• **To do**
Can you quote, word for word, every line from the first line of the records below through the line containing "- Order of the", and nothing else?

Supplied records: Begin

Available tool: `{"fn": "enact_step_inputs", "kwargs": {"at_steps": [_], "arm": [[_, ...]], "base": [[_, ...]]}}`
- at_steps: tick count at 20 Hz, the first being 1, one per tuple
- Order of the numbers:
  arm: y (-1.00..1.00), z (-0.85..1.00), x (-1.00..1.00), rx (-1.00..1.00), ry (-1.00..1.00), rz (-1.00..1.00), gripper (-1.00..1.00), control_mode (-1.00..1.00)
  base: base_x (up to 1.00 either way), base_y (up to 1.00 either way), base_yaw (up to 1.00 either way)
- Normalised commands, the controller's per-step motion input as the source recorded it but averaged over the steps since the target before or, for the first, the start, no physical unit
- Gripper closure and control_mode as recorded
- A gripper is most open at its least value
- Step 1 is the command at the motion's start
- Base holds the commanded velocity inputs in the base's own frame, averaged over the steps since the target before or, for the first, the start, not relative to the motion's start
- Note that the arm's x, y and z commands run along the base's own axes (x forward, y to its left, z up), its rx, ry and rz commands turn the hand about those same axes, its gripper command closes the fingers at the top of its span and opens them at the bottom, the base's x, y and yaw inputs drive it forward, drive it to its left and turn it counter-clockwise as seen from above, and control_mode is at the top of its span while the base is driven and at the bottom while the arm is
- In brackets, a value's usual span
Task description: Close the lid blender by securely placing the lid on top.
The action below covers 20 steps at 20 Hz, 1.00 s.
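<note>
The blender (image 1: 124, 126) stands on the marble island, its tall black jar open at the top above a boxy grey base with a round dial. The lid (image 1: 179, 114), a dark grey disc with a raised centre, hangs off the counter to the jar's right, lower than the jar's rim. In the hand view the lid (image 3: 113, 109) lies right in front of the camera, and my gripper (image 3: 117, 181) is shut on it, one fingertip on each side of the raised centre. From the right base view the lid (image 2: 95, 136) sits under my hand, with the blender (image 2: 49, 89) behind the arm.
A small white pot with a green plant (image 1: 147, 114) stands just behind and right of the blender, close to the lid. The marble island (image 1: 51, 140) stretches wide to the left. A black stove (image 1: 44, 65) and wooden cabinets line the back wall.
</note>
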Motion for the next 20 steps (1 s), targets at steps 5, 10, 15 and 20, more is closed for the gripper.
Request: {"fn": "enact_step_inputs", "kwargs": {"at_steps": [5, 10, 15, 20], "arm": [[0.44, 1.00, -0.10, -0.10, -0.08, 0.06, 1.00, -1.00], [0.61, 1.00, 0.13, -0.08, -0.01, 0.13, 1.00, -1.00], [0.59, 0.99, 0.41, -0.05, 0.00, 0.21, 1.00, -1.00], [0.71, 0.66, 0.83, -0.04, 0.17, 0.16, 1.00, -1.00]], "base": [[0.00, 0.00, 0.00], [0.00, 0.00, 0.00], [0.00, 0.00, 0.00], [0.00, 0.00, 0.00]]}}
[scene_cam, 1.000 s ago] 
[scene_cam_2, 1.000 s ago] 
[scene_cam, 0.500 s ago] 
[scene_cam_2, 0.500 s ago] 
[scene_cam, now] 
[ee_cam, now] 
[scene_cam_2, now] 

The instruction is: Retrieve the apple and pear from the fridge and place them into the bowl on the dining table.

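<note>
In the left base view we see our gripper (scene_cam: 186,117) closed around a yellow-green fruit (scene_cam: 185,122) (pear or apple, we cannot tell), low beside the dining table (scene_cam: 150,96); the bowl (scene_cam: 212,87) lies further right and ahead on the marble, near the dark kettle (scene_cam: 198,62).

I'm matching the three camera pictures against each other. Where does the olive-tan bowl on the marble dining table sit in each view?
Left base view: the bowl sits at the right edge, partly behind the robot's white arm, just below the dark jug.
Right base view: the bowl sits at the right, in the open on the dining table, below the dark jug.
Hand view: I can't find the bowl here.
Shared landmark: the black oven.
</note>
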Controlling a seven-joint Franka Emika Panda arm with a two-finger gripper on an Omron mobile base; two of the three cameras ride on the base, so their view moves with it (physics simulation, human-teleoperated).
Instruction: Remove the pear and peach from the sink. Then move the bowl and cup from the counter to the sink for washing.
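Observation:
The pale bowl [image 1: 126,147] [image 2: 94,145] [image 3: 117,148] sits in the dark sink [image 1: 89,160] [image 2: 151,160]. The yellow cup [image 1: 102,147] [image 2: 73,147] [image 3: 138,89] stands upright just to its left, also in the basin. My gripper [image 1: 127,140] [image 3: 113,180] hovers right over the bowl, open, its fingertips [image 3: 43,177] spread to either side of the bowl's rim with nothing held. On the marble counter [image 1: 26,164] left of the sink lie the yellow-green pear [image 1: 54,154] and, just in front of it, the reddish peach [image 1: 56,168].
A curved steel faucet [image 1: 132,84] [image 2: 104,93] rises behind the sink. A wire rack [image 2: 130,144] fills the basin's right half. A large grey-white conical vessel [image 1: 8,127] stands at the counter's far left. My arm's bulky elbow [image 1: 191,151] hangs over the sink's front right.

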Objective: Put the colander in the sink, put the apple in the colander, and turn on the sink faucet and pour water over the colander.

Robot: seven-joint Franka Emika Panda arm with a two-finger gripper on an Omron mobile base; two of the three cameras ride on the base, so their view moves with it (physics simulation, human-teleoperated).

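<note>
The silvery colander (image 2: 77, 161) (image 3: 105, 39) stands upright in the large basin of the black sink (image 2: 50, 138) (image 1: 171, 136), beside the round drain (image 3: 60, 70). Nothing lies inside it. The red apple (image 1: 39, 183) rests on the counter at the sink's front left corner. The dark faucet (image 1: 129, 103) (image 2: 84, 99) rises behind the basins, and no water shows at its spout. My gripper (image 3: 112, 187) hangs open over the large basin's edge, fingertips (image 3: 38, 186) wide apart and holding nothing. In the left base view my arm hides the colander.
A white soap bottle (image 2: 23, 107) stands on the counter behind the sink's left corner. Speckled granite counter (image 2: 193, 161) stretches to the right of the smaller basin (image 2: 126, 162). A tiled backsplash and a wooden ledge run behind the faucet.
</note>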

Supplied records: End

• **Problem solution**
Available tool: `{"fn": "enact_step_inputs", "kwargs": {"at_steps": [_], "arm": [[_, ...]], "base": [[_, ...]]}}`
- at_steps: tick count at 20 Hz, the first being 1, one per tuple
- Order of the numbers:

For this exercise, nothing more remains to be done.